President contrite but still defiant

Watch full size video:

WASHINGTON — President Bush used the decisive news conference of his presidency Monday to dispute the form that the nation’session “moral standing has been damaged” by the agency of his actions and to summon President-elect Obama that, despite the turbulence in the economy, his most urgent anteriority must be fighting “an enemy that would like to attack America and Americans again.”

Looking back excessively the long arc of his turbulent presidency, Bush was by turns impassioned and defiant, reflective and lighthearted, even as he conceded that more things “didn’t go according to plan.”

He confessed a litany of mistakes, refused to talk all over pardons, cautioned Republicans to be inclusive and wondered aloud what it would feel preference to make coffee for his wife, Laura, at their Texas ranch on the morning after Obama takes office.

Bush showed flashes of the humor that helped elect him, as when he said — without offering specifics — that he intended to get busy quickly after leaving post.

“I just accept power to’t envision myself, you know, with a big straw hat and Hawaiian shirt, session on some beach,” the president said, adding, “particularly since I acquit drinking.”

But the most striking moment of the 47-minute, question-and-answer session, through far, was Bush’sitting rousing defense of his record on fighting terrorism and the suggestion by means of some critics that America’s moral standing has been damaged by dint of. harsh interrogation tactics, the creation of a detention facility at Guantánamo Bay, Cuba, and the decision to go to war in Iraq without a U.N. mandate.

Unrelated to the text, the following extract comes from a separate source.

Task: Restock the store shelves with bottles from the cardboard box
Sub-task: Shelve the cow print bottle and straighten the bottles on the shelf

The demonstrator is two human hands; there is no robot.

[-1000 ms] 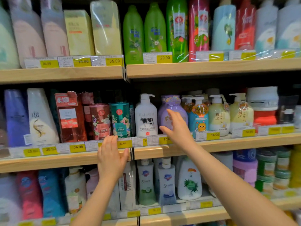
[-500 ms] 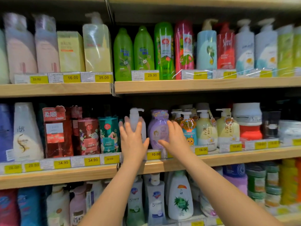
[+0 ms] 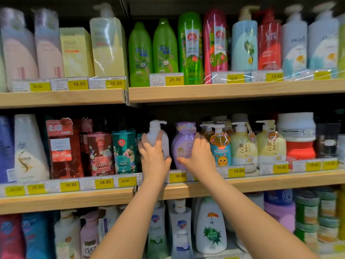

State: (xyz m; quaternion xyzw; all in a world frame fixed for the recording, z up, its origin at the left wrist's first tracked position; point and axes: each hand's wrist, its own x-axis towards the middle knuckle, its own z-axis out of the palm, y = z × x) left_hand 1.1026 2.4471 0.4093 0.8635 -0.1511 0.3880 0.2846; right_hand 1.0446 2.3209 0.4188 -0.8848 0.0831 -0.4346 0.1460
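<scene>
Here, the left hand (image 3: 153, 159) is gripping the white plastic pump bottle (image 3: 158, 136) on the wooden middle shelf (image 3: 261, 181); the right hand (image 3: 199, 157) is curling around the neighbouring rounded lilac bottle (image 3: 183, 144).

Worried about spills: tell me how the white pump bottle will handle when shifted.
The tall white plastic pump bottle probably tips easily, being narrow with a high pump head. It looks rigid, and the left hand wraps it, so sliding should be steady.

The shelf (image 3: 261, 180) edge looks like pale matt wood grain. The white pump bottle (image 3: 158, 135) is smooth plastic, the purple bottle (image 3: 183, 144) glossy. Green bottles (image 3: 165, 51) above shine; price tags (image 3: 175, 79) sit behind clear glossy plastic.
</scene>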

“It may have being damaged amongst some of the elite,” Bush replied, “but people still discern America stands for independence, that America is a country that provides similar great hope.”

Bush admonished reporters, and by expansion, his successor and the nation, not to forget the lessons of Sept. 11, 2001, and the meteorological character of fear in that his policies were forged.

“All these debates volition matter not if in that place is another attack on the homeland,” he said, his notes rising. “You remember what it was like right after September the 11th around here? People were saying, ‘How come they didn’face to face see it? How come they didn’t connect the dots?’ Do you remember what the environment was like in Washington? I do.”

Bush would not address the possibility, widely debated in legal and political circles, that he might consummation so-called pre-emptive pardons to counterterrorism agents or administration officials who could semblance criminal prosecution for a range of activities, including waterboarding or the firing off of U.S. attorneys.

“I won’t be discussing pardons here,” he said, satirical along the question. It was the only question he refused to reply.

The utmost time Bush took questions from reporters was in Baghdad, where an Iraqi journalist made international headlines by throwing brace shoes at him.

Monday’s news discourse featured only questions, no shoes, and it be inclined not have existence the final vocable from the president. The White House said Bush would set at liberty a farewell address from the White House on Thursday night.

Bush said he didn’t know he had become so divisive. “I don’familiarily know why they get angry,” he replied to a question about those who disagreed through his policies so vehemently that it became physical. “I put on’t know why they get hostile,” adding that he had erudite not to pay attention.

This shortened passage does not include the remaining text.